10.4. Definition of "Restricted Business." In this agreement, "Restricted Business" means any [DEFINE RESTRICTED BUSINESS].

11. Non-Solicitation. During the Restricted Period, the [PARTY B] shall not[, either on its own behalf or in the service or on behalf of others,]

(a) induce or attempt to induce any officer, director, or employee to leave the [PARTY A], or

(b) solicit the business of any customer[ or consultant] of the [PARTY A].

12. Compliance with Laws. The [PARTY B] shall comply with all applicable Laws relating to [SUBJECT MATTER OF AGREEMENT].[ The [PARTY B] shall keep such records and provide the [PARTY A] with such reporting or evidence of compliance as the [PARTY A] may reasonably require to evidence its having met its obligations under this section 12 (Compliance with Laws).]

13. Books and Records

13.1. Recordkeeping. The [PARTY B] shall, at its own cost, keep at its principal office complete, accurate, and commercially reasonable records of the operations of [its business], together with all reasonably necessary related documents required to accurately calculate the amounts owing to the [PARTY A] under this agreement.

13.2. Copies of Financial Statements. At the [PARTY A]'s request, the [PARTY B] shall, at its own expense, provide to the [PARTY A] either a reviewed or an audited profit-and-loss statement and balance sheet for the [Licensed Property] within [60] days of the end of each fiscal year.

13.3. Records Retention. The [PARTY B] shall retain all financial information relating to [SUBJECT MATTER OF AGREEMENT] for at least [RECORD PERIOD] following a given reporting period.
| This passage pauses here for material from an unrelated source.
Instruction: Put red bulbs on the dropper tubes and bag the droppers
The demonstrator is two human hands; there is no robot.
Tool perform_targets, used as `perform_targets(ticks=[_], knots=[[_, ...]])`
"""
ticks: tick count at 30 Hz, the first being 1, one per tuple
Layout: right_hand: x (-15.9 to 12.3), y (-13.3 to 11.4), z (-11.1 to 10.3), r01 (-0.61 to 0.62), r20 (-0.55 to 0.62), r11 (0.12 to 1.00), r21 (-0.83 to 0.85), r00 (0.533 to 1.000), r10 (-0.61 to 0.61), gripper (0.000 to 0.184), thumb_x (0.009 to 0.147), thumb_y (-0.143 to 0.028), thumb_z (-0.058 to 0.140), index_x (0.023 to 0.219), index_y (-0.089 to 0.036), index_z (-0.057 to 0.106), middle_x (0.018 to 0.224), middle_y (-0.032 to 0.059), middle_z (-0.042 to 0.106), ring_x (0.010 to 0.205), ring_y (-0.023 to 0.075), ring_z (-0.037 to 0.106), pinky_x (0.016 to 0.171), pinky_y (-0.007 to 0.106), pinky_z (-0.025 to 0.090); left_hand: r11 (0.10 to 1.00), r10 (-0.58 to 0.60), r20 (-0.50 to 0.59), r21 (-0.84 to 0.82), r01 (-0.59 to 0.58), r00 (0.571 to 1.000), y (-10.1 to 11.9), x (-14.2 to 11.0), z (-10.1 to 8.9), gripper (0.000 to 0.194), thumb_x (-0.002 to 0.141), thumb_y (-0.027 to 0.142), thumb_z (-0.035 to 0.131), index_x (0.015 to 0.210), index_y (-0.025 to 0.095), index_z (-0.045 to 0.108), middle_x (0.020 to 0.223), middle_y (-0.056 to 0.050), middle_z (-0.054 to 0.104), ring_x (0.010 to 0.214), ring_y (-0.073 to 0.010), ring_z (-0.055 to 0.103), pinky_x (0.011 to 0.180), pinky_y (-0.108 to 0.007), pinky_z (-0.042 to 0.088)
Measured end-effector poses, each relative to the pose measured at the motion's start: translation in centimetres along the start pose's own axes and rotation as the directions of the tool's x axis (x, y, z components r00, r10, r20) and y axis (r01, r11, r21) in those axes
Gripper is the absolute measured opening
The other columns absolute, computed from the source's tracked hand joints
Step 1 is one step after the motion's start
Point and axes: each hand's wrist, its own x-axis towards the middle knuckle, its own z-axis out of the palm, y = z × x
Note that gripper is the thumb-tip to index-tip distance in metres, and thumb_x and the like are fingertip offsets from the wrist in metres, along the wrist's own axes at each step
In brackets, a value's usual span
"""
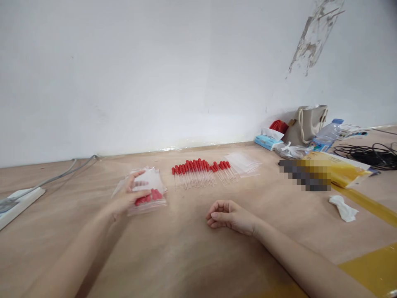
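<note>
My left hand (128,195) is at a clear zip bag (159,203) that has several red-capped droppers inside. Its thumb lies over the bag, and the other fingers seem to show through the plastic behind it. More clear bags (151,176) are stacked beneath. Loosely curled, my right hand (228,216) rests on the table with nothing visible in it. Beyond the hands, a row of plastic droppers with red bulbs (195,165) lies side by side, clear stems towards me. A smaller pile of flat clear bags (243,162) is at their right.
At the back right are a blue tissue pack (267,142), a beige drawstring bag (305,126), a plastic bottle (327,136) and black cables (372,155). A yellow package (341,171) and crumpled tissue (343,208) lie nearer. A white power strip (25,203) is at left.
</note>
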Motion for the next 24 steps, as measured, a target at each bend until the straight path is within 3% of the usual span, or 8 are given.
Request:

13.4. [Confidentiality of Financial Information. The [PARTY A] shall keep confidential all financial information disclosed to it under this section 13 (Books and Records), except as may be required to exercise its rights under this agreement.]

14. Insurance

14.1. Coverage. The [PARTY B] shall obtain and maintain

(a) workers' compensation insurance in the amount required by law,

(b) product liability insurance coverage appropriate to the risk involved in [DESCRIPTION OF PURPOSE OF AGREEMENT], which in no event will be less than $[MINIMUM INSURANCE AMOUNT], and

(c) comprehensive general liability insurance with coverage of at least $[INSURANCE COVERAGE] per occurrence for bodily injury, property damage, or other losses.

14.2. Additional Insured. The [PARTY B] shall ensure that its insurance coverage will list the [PARTY A] as an additional insured and as a loss payee.

14.3. Insurance Coverage. The insurance will

(a) be in a form and with a company or companies as is reasonably acceptable to the [PARTY A], and

(b) provide primary coverage for the protection of both parties without regard to any other coverage carried by either of them protecting against similar risks.

14.4. Proof of Insurance. At the [PARTY A]'s request, the [PARTY B] shall provide it with

(a) certificates or other acceptable evidence of insurance evidencing its coverage, and

(b) at least [30] days' prior Notice of any change in or cancellation of the insurance coverage.

15. Inspection and Audit

15.1. Inspection. The [PARTY B] shall, upon reasonable Notice from the [PARTY A], provide access to its offices during normal business hours for the purpose of conducting an inspection to verify that the [PARTY B]'s compliance with the terms of this agreement. The [PARTY B] shall cooperate with the [PARTY A] in its inspection.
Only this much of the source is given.